The council initially listed the art gallery project as costing $4.6 million but staff now say $5.8 million dollars is a more realistic figure.

The council had called for tenders to appoint an architect for the job, receiving 17 submissions.

The submissions were assessed by the Gallery Steering Committee which comprised three Councillors, staff and one member of the professional arts community.

At tonight’s meeting, staff have recommended that councillors decline to accept the tenders, and instead enter into direct negotiations with Dominic Finlay Jones Architects.

The council had previously resolved to redevelop C Block at the former Lismore High School site in Keen Street to house the gallery.

The total project cost was originally estimated at $4.6 million, which included C Block refurbishment and the creation of a ‘piazza’, public open space situated within the Quadrangle, i.e. the Gallery, the Library and the Conservatorium.

With the revised building estimate of $5.8 million, the council would have to increase its borrowings for the project to $2.263 million.

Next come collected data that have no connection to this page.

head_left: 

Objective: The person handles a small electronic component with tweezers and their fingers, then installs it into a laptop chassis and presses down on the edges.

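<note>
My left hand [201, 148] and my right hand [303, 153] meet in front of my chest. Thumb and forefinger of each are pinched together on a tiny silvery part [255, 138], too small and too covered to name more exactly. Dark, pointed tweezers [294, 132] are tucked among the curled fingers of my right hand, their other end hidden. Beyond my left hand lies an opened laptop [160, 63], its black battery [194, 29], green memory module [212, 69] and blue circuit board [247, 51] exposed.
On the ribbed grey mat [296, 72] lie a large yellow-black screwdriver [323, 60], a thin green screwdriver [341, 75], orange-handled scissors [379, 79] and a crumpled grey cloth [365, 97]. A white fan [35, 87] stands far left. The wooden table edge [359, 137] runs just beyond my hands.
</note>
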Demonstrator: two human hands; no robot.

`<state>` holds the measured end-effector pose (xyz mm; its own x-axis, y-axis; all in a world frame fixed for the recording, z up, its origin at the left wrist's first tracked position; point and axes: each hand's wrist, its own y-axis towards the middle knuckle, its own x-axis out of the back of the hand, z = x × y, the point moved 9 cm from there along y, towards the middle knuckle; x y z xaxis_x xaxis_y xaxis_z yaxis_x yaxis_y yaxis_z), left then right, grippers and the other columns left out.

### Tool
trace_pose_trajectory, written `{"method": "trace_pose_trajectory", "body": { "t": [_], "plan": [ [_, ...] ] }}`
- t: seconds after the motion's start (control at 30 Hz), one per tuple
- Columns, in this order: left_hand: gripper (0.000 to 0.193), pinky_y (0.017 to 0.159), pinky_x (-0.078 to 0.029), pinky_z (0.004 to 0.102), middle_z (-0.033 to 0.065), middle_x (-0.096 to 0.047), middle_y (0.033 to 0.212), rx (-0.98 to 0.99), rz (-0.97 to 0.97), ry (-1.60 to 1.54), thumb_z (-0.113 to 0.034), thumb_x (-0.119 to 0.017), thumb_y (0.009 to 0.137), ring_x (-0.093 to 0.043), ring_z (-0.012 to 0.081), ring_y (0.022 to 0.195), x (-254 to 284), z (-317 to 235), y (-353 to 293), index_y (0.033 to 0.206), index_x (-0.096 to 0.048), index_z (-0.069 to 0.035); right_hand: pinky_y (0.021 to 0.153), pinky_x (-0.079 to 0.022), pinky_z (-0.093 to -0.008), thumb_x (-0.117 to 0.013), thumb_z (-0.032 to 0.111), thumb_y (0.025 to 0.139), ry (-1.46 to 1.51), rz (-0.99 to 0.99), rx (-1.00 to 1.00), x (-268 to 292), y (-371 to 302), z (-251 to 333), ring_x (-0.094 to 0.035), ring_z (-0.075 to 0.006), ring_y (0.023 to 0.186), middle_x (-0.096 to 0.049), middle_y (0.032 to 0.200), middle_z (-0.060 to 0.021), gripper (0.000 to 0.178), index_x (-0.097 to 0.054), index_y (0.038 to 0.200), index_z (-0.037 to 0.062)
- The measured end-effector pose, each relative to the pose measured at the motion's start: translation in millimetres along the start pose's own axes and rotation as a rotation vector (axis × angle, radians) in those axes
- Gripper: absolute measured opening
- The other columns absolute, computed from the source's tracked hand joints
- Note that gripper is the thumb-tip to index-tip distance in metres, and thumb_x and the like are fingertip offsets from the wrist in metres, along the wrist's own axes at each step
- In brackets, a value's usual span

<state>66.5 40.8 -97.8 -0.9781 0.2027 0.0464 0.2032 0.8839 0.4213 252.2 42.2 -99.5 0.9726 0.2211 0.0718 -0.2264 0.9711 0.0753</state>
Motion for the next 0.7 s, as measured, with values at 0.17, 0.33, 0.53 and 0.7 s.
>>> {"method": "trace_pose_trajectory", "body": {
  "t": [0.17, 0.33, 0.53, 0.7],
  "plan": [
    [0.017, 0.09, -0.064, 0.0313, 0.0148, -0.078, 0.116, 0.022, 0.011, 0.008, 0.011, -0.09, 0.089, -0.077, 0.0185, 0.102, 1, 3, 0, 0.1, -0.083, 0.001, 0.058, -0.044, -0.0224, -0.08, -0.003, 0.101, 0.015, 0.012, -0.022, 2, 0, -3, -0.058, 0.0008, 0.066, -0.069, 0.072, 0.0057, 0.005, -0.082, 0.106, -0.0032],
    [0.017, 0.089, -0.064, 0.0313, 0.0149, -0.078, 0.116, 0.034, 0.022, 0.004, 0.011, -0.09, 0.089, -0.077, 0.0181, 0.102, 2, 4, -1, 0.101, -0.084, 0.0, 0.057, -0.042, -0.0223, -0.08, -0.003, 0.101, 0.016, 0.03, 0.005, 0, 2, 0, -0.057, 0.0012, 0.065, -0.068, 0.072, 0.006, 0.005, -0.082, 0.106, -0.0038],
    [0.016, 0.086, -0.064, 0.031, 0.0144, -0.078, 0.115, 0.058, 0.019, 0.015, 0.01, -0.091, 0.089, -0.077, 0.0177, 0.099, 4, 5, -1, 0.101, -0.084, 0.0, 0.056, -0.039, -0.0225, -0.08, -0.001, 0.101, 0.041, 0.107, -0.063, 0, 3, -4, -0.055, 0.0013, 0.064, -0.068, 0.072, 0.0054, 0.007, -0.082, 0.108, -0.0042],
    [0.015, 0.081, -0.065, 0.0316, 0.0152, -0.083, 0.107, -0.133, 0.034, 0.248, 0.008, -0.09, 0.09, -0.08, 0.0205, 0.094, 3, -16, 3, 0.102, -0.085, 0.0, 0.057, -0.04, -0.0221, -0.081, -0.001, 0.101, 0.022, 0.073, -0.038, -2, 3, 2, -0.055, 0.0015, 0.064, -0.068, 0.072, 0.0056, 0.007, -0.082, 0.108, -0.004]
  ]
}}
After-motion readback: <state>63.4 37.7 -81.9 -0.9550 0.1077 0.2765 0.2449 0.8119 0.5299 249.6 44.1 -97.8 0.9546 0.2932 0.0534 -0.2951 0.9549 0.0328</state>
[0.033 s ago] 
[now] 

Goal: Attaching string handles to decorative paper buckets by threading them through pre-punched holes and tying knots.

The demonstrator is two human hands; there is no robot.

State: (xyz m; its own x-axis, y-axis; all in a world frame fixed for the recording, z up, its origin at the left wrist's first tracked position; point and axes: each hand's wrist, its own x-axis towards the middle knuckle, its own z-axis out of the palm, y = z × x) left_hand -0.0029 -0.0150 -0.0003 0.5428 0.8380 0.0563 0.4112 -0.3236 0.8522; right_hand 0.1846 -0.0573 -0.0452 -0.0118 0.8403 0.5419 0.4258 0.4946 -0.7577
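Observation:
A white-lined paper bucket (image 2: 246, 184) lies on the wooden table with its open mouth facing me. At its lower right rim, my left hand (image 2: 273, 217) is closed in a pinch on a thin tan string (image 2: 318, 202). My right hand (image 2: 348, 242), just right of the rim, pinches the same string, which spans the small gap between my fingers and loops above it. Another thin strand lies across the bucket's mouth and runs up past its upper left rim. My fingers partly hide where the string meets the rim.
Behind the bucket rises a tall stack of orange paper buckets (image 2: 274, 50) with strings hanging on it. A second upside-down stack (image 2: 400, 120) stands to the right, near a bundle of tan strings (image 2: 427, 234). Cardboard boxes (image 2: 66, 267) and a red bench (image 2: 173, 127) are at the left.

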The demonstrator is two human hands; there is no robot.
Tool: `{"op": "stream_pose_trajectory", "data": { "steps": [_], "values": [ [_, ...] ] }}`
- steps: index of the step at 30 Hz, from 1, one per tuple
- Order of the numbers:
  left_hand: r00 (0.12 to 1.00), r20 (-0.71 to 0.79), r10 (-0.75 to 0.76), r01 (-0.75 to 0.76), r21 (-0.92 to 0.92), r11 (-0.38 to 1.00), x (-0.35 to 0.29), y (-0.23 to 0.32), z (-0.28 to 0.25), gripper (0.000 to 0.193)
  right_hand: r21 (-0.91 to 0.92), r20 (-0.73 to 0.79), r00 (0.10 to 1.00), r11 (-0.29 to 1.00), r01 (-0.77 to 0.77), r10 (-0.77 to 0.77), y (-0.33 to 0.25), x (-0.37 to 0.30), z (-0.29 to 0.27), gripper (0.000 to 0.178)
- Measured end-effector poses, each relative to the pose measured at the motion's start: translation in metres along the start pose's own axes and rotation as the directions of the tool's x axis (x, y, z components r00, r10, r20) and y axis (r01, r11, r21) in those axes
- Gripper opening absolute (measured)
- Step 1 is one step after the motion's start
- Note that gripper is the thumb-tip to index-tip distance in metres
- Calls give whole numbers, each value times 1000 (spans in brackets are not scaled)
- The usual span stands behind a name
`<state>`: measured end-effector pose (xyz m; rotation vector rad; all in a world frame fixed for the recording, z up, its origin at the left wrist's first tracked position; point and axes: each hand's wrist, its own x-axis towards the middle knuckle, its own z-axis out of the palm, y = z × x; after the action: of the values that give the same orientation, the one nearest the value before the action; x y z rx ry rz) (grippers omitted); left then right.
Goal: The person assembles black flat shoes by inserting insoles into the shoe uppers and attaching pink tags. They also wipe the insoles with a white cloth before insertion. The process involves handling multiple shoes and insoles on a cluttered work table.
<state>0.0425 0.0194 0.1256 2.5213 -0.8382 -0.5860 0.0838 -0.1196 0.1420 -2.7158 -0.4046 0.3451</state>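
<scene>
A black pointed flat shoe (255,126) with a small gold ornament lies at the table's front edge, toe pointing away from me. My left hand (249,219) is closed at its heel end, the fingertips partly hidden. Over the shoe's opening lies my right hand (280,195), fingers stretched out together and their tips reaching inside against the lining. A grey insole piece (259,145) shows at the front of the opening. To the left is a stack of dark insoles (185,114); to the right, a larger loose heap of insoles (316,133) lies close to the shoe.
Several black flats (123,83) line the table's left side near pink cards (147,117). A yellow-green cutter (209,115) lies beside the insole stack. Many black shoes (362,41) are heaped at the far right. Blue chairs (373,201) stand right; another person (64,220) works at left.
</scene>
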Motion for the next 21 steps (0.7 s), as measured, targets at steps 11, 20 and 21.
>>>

Meanwhile, councillors are also being asked to re-submit an application to fund the South Lismore Sewerage Treatment plant upgrade.

Staff have argued that upgrade of the STP is critical to the ongoing development of the city as it would provide increased capacity for future development, and in particular to the development of the North Lismore Plateau.

The North Lismore Plateau development received a setback recently when the NSW Land and Environment Court supported a challenge to the proposal by Bundjalung man, Mickey Ryan.

The court found that the plan displayed by the council was invalid because environmental zones were removed after the public display period.

Mayor Jenny Dowell has said however that the council remained committed to the project and would re-advertised plans in a couple of months.

Meanwhile, councillors at tonight’s extraordinary meeting, which begins at 6pm, will also vote on proposed increases to rates and charges.